┏━━

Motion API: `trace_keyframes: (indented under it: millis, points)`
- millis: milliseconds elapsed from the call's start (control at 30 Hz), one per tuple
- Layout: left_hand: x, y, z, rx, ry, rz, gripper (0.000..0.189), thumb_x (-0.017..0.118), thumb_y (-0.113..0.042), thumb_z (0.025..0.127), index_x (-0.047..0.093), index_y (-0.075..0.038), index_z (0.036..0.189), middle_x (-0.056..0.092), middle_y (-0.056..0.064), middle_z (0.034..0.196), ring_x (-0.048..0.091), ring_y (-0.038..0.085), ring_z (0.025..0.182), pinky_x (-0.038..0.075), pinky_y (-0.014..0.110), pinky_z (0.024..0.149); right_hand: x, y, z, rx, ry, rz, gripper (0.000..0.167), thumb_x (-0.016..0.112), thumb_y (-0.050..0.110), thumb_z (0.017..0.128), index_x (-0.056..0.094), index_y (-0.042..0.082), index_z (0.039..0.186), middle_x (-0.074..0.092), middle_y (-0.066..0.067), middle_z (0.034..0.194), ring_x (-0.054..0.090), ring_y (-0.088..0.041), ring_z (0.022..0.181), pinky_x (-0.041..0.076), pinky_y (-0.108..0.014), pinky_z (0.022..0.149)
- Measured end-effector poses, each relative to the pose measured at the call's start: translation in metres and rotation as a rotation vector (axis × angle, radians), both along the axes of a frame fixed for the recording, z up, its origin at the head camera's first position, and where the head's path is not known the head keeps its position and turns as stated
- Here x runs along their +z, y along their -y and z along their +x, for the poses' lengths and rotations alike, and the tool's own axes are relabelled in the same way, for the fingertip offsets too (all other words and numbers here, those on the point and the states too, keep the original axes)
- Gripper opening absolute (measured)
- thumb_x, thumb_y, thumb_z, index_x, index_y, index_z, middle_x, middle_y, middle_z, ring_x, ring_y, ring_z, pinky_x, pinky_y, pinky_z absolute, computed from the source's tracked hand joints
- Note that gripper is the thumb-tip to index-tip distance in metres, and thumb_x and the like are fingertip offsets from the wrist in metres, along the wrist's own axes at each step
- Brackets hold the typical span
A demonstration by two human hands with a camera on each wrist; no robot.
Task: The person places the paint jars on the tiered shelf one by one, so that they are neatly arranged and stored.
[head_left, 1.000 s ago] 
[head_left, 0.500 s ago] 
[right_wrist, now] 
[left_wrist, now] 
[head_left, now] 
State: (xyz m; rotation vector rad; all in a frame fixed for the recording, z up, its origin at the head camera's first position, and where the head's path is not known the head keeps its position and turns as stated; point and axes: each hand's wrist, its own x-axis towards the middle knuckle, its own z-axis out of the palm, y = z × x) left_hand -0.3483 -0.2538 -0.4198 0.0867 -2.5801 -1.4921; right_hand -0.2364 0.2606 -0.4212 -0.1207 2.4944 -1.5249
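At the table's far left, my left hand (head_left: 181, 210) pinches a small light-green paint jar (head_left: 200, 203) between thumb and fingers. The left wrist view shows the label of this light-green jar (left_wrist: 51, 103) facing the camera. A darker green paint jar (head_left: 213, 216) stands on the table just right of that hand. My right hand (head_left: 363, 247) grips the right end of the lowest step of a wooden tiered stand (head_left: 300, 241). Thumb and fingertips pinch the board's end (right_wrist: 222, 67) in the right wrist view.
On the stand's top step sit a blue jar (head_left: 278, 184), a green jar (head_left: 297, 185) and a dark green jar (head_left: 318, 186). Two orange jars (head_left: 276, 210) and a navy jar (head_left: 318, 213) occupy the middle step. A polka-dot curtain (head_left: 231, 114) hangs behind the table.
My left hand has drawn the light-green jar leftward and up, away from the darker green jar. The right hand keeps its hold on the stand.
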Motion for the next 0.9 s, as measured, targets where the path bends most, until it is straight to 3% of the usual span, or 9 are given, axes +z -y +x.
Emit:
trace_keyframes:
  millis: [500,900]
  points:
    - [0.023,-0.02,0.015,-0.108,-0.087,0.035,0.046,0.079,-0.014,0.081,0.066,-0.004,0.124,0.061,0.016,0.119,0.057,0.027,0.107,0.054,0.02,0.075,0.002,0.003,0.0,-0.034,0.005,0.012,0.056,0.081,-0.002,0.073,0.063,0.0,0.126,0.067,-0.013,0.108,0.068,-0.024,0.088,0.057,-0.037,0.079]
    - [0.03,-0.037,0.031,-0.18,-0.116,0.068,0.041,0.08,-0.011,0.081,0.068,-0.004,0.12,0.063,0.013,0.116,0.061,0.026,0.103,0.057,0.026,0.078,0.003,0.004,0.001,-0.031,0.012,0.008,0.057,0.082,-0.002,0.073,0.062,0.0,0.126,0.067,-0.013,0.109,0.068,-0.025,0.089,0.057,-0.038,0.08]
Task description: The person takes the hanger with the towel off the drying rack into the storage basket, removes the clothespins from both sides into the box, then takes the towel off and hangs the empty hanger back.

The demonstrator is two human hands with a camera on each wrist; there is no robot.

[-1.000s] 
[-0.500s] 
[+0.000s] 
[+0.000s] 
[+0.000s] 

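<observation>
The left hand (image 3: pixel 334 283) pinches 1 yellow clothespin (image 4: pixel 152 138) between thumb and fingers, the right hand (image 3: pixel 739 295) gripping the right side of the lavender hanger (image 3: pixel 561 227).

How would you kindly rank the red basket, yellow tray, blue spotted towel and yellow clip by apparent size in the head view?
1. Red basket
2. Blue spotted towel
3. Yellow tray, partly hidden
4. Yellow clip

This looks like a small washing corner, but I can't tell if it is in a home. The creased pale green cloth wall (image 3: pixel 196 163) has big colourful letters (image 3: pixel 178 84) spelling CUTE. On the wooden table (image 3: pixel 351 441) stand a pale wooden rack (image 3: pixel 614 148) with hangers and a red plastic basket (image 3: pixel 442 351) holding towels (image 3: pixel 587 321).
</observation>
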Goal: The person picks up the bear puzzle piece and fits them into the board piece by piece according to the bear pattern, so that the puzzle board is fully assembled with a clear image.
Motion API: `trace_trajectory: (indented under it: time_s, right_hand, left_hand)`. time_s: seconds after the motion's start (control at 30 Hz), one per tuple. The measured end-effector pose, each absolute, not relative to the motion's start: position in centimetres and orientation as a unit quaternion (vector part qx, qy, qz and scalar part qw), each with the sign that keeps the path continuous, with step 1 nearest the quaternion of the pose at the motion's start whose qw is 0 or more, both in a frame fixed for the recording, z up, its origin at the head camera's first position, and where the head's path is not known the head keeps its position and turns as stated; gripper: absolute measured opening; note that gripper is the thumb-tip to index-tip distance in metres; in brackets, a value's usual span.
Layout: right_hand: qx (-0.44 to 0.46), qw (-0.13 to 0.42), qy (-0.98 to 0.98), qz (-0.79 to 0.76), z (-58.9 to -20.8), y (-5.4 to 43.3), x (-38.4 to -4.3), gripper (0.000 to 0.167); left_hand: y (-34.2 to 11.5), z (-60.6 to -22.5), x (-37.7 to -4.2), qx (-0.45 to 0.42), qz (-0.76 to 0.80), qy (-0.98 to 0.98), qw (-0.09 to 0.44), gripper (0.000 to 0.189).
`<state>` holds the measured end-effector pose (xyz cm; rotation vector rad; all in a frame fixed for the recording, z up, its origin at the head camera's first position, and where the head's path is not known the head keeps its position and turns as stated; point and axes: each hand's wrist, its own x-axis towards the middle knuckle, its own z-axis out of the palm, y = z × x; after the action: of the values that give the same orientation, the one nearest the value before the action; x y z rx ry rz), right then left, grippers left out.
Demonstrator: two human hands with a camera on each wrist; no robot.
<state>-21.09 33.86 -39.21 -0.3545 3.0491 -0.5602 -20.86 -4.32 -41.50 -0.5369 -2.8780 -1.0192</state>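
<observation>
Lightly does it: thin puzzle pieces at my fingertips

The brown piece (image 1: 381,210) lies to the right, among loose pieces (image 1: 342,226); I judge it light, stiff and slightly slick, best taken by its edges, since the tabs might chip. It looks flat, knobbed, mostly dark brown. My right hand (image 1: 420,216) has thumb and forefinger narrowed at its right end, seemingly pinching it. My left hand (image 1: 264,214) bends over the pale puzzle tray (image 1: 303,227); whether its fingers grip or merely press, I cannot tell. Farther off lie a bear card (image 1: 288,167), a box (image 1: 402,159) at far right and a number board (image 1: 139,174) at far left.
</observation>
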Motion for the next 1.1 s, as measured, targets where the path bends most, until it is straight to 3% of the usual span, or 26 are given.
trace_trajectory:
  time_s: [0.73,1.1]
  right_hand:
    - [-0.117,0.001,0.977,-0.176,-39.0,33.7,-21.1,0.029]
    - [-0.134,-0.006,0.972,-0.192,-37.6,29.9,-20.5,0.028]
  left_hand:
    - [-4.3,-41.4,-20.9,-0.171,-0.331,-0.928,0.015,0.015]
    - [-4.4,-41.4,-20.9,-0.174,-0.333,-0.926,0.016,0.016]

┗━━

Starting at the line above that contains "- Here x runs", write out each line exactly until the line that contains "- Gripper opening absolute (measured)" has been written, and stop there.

- Here x runs along their +z, y along their -y and z along their +x, for the poses' lengths and rotations alike, and the tool's own axes are relabelled in the same way, for the fingertip offsets too (all other words and numbers here, those on the point and the states too, keep the original axes)
- Gripper opening absolute (measured)

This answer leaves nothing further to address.